He followed her back and sat down limply in the chair opposite her. “Damn it, Kathryn,” he sighed. “This date already has the two of us fighting. Can you imagine the rest of the crew being like this? It’s not the party itself that’s the problem, it’s just the date. If we can just get the date fixed then we should be okay. But I just don’t want to see this crew torn apart over something so small and I’m sure you don’t want that either.”
Kathryn looked down at her desk. Nothing was said for a long time. Finally she looked back up at her friend and first officer. “I’ll speak with Neelix,” she told him.

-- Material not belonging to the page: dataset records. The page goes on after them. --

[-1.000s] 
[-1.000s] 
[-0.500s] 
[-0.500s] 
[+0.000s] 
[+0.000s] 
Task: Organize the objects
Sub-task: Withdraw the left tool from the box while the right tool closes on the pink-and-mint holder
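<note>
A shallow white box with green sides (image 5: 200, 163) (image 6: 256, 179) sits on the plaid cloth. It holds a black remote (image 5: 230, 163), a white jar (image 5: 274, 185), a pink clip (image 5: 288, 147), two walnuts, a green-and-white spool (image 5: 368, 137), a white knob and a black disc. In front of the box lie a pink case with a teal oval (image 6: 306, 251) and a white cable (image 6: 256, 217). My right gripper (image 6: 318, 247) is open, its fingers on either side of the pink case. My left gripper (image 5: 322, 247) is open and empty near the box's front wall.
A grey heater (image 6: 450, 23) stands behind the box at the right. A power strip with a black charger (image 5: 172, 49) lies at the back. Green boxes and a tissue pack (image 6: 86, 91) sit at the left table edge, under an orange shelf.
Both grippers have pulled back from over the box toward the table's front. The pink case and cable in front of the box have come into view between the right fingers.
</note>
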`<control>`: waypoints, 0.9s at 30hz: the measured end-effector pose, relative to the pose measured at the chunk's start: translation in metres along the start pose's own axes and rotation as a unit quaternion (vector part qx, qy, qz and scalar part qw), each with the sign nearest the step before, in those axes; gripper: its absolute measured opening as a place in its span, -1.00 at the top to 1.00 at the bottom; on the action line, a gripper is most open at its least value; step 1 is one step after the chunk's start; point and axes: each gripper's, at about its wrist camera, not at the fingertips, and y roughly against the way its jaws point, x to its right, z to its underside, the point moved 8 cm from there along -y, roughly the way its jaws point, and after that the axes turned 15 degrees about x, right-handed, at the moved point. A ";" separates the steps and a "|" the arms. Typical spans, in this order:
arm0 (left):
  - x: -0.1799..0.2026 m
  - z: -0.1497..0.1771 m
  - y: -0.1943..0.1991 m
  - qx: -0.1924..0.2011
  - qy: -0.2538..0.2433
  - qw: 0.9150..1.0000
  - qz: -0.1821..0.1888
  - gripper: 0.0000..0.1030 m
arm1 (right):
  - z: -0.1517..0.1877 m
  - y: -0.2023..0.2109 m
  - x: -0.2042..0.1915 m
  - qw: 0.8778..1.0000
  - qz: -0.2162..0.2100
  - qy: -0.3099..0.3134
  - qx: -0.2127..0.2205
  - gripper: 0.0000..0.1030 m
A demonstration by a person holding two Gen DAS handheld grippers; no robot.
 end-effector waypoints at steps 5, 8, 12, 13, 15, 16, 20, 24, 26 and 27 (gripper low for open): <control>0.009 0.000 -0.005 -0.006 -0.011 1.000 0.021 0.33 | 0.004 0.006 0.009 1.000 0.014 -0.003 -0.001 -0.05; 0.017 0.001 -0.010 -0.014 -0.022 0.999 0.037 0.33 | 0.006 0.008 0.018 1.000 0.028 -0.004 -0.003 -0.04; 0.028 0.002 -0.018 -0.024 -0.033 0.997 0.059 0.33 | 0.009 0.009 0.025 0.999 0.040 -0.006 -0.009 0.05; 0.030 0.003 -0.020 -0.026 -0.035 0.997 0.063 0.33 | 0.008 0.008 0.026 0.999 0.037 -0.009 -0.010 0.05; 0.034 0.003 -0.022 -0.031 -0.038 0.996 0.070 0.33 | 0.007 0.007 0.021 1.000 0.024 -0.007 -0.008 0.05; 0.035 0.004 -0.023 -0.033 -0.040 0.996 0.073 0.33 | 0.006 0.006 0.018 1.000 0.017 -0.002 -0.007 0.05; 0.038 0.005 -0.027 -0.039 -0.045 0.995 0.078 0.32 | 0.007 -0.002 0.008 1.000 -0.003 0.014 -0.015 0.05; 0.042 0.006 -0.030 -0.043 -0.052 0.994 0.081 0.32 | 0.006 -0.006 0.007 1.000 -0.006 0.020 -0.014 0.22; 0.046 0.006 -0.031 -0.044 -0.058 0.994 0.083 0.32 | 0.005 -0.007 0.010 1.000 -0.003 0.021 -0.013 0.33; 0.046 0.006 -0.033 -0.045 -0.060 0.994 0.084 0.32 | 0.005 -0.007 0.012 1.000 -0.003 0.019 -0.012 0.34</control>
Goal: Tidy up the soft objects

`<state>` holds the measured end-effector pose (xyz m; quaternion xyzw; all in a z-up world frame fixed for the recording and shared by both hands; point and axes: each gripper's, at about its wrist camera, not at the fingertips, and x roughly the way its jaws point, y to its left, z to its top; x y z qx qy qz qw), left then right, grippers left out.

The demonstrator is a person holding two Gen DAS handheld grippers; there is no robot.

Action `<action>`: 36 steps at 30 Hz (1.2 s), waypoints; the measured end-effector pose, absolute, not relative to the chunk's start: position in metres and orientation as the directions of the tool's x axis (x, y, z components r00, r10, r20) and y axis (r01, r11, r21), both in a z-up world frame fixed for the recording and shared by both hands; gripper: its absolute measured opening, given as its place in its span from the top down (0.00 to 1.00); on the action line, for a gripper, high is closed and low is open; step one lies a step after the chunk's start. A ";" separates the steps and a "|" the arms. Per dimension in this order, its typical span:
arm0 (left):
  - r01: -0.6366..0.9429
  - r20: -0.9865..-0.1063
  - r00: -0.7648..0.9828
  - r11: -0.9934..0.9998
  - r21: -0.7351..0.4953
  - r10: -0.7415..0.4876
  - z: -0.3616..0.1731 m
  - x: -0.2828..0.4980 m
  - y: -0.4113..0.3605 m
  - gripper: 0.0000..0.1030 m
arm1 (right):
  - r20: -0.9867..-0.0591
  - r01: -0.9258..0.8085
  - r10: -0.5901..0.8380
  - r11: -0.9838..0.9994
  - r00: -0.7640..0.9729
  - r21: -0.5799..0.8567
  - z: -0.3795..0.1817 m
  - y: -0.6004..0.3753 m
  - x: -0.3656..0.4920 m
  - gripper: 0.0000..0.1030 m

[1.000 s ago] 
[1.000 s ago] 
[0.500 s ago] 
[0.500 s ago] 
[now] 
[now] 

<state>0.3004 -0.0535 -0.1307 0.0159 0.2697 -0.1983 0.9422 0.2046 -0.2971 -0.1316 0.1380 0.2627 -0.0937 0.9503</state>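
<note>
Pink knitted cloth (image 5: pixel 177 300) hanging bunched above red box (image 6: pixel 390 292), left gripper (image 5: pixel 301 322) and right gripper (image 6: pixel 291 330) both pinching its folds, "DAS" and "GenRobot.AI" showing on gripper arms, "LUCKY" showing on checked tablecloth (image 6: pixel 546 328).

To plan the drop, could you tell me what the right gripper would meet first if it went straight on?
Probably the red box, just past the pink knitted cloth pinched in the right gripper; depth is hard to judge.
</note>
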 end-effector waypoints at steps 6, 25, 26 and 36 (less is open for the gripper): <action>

But even before she was able to speak with the ship’s morale officer Chakotay had received a call from B’Elanna. When he got to the brig he found Dalby and Carlson sharing a cell. “Wonderful,” he muttered furiously to himself before looking across at Ayala, the security officer in attendance. “I’m presuming they weren’t in a fight with each other?”
Ayala shook his head. “Commander Tuvok has confined the other two to quarters. He suggested that it might be better for everyone if…”
The young main trailed off but it was enough that Chakotay got the message. The commander sighed and looked around at the rest of the former maquis who had come at B’Elanna’s call. He had a job on his hands and he wasn’t sure he liked the idea. “Okay, you lot,” he began. “I take it there was a reason for why a fight broke out between you two and two others?” he asked of the two in the cell.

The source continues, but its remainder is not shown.